Ergebnisse aus dem Telekommunikationslabor der Universität Bremen

PC-Faxkoppelung: Der kürzeste Versandweg für Dokumente

15.02.1991

Kein Dienst der Bundespost hat so schnell seine Verbreitung gefunden wie der Telefaxdienst. In knapp zehn Jahren wurden in der Bundesrepublik zirka 500 000 Telefaxteilnehmer gezählt, bis Ende des Jahres wird sich diese Zahl wohl auf zirka 800 000 bis 900 000 erhöhen. Nicht enthalten in dieser Zahl sind die vielen Fernost-Geräte ohne ZZF (Zulassung der Post), deren Anzahl noch einmal auf zirka 100 000 geschätzt wird.

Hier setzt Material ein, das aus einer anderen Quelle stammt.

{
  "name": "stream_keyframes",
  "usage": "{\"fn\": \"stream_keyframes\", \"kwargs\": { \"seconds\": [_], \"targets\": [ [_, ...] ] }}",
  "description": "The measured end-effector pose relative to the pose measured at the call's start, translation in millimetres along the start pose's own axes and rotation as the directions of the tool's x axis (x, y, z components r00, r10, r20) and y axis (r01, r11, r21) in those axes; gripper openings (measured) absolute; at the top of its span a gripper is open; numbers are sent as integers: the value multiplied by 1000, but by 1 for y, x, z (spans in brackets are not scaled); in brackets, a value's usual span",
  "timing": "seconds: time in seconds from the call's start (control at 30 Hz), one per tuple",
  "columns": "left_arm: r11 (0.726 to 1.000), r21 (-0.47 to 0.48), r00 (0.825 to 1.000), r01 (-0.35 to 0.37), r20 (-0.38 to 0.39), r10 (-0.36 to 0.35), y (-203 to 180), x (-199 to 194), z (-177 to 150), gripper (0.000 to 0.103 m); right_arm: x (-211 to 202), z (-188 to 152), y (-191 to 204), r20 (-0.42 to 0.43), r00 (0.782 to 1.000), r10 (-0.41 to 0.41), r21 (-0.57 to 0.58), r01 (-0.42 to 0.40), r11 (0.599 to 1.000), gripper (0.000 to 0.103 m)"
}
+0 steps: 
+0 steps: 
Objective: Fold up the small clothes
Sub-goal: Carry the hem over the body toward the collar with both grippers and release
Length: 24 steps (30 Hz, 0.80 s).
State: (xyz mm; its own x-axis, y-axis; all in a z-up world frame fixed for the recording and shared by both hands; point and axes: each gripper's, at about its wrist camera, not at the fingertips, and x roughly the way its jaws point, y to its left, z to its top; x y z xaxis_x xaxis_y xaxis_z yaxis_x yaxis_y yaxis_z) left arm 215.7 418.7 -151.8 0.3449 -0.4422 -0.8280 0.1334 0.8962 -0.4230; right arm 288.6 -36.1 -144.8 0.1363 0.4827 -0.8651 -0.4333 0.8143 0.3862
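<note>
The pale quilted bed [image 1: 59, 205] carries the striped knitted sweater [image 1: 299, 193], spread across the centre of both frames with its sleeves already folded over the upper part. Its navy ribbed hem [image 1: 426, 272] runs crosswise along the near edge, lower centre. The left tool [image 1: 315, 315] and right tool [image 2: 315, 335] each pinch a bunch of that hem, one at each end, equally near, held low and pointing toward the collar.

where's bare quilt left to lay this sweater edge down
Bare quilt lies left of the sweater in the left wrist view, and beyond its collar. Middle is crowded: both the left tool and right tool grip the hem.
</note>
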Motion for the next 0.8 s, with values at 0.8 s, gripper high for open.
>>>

Ursache für diesen Erfolg ist vor allem die leichte Bedienbarkeit der Faxgeräte sowie die Kostenersparnis. Statt ein Schriftstück als Brief zu versenden, was selbst bei Versand als Drucksache noch 0,60 Mark kostet, kann vor allem bei Ausnutzung der günstigen Nachttarife das Schreiben für 0,23 Mark verschickt werden. Und der letzte Vorteil ist wohl die Geschwindigkeit: Statt mehrerer Tage als Brief unterwegs zu sein, ist das Telefax bereits wenige Sekunden nach dem Absenden beim Empfänger.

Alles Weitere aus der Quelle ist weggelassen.